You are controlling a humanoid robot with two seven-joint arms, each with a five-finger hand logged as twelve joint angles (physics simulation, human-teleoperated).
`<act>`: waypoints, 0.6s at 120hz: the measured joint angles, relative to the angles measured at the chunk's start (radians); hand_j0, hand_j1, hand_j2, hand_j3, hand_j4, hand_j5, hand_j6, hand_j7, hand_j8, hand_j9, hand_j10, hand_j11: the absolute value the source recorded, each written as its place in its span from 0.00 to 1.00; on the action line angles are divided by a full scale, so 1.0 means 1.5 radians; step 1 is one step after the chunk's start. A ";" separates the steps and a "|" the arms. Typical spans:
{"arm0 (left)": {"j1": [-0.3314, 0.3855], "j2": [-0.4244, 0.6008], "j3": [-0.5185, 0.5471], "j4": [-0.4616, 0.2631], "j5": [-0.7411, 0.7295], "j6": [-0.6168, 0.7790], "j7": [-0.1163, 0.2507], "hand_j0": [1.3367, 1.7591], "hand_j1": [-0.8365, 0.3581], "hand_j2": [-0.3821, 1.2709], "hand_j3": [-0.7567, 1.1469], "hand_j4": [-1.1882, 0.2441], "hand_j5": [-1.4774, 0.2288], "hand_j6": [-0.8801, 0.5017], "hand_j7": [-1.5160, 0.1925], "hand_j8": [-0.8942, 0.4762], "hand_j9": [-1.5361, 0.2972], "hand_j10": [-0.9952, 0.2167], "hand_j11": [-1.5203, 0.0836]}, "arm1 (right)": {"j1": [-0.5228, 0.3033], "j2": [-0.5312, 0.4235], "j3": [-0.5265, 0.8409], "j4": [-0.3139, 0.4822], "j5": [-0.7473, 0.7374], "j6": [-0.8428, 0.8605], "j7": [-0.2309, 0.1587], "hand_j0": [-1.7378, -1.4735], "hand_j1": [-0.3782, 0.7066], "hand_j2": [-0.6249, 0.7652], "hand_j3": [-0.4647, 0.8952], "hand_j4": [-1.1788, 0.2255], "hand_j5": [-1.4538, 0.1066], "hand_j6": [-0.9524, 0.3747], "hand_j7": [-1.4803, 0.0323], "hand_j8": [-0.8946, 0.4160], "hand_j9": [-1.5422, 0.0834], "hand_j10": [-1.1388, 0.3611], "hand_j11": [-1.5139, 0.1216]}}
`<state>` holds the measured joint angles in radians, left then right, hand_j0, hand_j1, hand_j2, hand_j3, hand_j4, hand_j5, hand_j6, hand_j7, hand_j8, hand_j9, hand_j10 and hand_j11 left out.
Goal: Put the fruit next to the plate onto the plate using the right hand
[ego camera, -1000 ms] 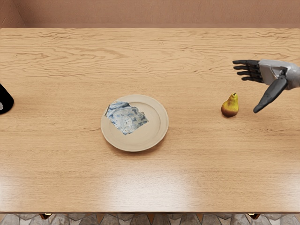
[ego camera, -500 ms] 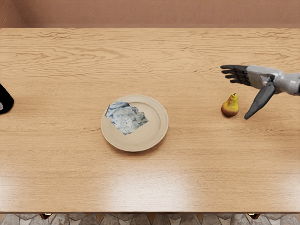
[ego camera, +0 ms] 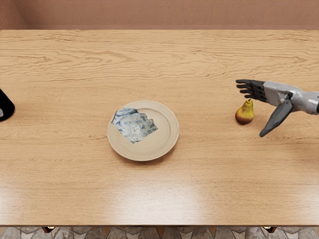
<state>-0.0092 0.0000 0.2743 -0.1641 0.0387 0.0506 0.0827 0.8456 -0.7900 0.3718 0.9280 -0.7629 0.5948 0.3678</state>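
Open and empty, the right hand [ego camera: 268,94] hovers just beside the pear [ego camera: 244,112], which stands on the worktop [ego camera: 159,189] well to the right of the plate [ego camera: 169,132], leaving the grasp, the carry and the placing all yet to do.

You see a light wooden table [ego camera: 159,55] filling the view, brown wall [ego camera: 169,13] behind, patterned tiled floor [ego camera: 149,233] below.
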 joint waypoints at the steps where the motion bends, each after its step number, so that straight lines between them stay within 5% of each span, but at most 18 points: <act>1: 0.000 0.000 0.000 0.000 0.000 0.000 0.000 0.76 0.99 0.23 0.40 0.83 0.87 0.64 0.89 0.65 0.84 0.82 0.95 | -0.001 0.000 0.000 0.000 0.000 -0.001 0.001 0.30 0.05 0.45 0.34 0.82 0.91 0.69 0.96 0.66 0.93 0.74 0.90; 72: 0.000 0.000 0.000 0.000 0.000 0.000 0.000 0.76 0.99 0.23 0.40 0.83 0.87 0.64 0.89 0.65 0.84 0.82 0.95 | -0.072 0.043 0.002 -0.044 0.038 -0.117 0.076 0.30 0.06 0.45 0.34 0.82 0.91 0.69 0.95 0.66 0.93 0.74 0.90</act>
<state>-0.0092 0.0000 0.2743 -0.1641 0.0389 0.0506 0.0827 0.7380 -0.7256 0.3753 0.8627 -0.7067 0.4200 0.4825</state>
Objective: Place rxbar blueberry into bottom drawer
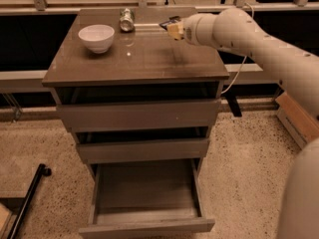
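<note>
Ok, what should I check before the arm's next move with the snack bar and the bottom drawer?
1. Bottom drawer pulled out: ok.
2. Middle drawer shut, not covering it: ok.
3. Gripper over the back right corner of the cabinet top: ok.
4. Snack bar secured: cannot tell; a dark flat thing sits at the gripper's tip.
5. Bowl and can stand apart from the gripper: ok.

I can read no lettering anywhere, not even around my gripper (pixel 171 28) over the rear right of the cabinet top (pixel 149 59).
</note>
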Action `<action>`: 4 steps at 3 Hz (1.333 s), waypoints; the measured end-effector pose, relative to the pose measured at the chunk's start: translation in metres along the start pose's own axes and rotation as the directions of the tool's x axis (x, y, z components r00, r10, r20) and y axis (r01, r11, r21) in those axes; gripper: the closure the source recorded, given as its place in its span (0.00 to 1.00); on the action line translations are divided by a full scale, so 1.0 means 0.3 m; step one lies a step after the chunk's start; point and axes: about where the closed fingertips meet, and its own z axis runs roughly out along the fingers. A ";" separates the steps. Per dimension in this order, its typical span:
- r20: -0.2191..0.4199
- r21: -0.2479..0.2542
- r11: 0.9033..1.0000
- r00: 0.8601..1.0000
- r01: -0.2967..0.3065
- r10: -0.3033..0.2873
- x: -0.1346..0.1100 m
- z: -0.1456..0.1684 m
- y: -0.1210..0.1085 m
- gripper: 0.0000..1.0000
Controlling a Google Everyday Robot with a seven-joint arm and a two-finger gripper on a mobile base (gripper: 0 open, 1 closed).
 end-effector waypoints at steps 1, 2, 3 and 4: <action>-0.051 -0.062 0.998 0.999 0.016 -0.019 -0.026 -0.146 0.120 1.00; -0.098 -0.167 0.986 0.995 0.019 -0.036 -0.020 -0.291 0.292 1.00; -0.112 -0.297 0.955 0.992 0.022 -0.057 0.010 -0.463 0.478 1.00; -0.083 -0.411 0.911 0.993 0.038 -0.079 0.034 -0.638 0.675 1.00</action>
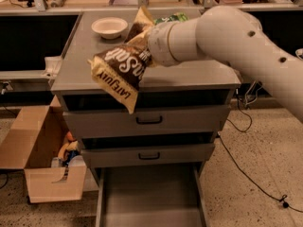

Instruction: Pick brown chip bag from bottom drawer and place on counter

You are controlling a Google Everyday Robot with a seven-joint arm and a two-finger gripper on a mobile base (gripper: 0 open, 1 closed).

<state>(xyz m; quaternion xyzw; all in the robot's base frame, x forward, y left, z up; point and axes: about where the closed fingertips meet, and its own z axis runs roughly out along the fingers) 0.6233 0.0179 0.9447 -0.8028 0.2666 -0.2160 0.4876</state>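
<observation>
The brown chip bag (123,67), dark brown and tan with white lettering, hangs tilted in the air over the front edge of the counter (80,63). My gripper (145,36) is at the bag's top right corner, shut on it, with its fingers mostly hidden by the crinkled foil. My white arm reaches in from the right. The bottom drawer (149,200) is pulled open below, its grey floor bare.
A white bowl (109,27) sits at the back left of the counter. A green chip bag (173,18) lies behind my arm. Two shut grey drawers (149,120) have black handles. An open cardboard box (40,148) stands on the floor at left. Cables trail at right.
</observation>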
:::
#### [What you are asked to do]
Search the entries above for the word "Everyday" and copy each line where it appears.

#### [Task response]
Controlling a Google Everyday Robot with a seven-joint arm and a two-finger gripper on a mobile base (gripper: 0 open, 1 closed).
You are controlling a Google Everyday Robot with a seven-joint arm and a two-finger gripper on a mobile base (gripper: 0 open, 1 closed).

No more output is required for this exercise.